## Exercise directions
Only the number is wanted: how many lines below contain "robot"?

Supplied material Block Start

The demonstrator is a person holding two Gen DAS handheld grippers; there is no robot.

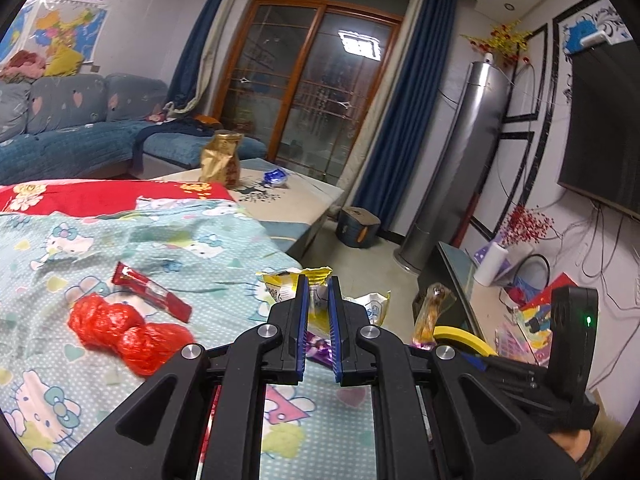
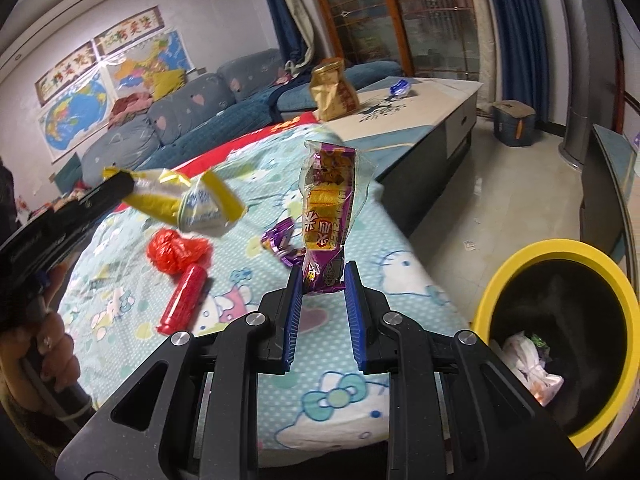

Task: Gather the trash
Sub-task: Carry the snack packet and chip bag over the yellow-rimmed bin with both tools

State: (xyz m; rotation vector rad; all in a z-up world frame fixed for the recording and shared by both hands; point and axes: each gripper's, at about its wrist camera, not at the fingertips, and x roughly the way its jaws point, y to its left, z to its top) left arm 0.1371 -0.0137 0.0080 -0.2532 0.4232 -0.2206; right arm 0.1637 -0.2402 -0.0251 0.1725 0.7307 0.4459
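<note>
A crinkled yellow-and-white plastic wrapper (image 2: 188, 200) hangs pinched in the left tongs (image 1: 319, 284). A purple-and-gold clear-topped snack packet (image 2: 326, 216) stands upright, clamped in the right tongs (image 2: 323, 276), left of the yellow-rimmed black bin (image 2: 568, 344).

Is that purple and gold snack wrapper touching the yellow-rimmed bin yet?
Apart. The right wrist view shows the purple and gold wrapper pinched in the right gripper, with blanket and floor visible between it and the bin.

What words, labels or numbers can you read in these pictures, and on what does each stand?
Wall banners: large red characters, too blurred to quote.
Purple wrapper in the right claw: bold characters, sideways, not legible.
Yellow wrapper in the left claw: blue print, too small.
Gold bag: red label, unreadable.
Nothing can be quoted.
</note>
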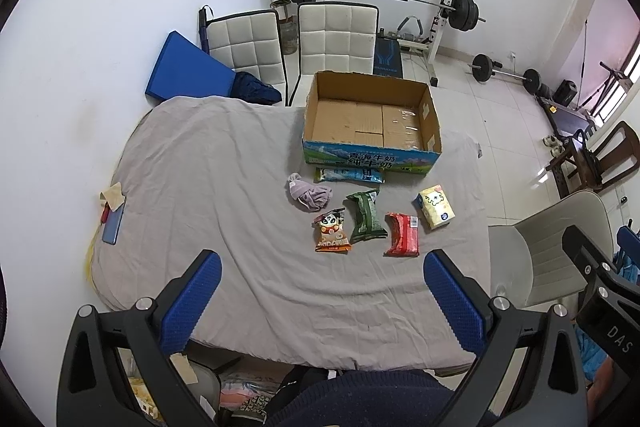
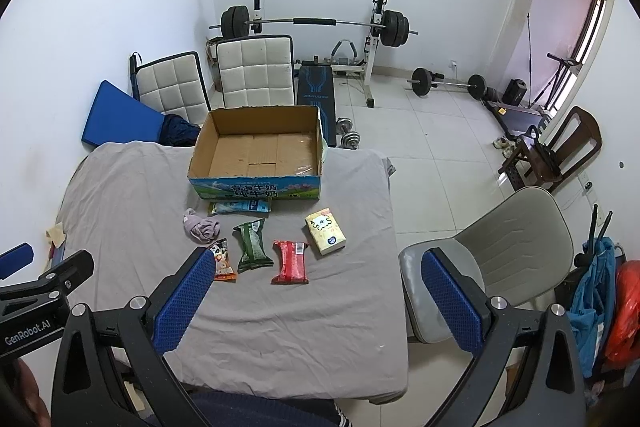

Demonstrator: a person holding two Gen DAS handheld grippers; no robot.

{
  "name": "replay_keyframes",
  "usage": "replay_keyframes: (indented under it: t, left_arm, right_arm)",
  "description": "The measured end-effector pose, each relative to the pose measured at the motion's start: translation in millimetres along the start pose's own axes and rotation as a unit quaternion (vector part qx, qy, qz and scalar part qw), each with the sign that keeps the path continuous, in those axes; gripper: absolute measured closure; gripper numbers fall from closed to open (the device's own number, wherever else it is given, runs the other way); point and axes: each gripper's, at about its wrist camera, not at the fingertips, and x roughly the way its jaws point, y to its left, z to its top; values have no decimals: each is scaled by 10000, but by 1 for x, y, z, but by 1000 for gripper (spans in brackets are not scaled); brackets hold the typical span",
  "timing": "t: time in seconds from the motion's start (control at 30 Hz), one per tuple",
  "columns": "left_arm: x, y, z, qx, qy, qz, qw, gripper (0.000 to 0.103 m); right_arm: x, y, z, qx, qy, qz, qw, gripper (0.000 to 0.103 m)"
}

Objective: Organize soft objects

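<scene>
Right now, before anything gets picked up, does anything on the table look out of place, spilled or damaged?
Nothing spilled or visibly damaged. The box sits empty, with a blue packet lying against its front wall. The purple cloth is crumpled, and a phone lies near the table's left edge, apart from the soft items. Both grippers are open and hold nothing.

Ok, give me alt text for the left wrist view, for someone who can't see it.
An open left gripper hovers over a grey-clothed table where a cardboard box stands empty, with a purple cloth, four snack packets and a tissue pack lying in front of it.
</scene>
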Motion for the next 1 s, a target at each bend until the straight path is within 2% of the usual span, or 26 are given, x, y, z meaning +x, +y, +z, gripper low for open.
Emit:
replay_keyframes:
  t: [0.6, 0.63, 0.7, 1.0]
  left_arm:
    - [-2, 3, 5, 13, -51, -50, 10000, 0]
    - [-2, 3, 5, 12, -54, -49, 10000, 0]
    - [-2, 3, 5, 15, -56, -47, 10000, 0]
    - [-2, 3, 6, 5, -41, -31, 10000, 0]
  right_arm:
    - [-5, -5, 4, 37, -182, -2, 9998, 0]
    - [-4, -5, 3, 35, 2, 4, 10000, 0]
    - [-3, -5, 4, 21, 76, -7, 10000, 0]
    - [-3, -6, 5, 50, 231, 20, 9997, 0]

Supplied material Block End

## Answer to the problem
2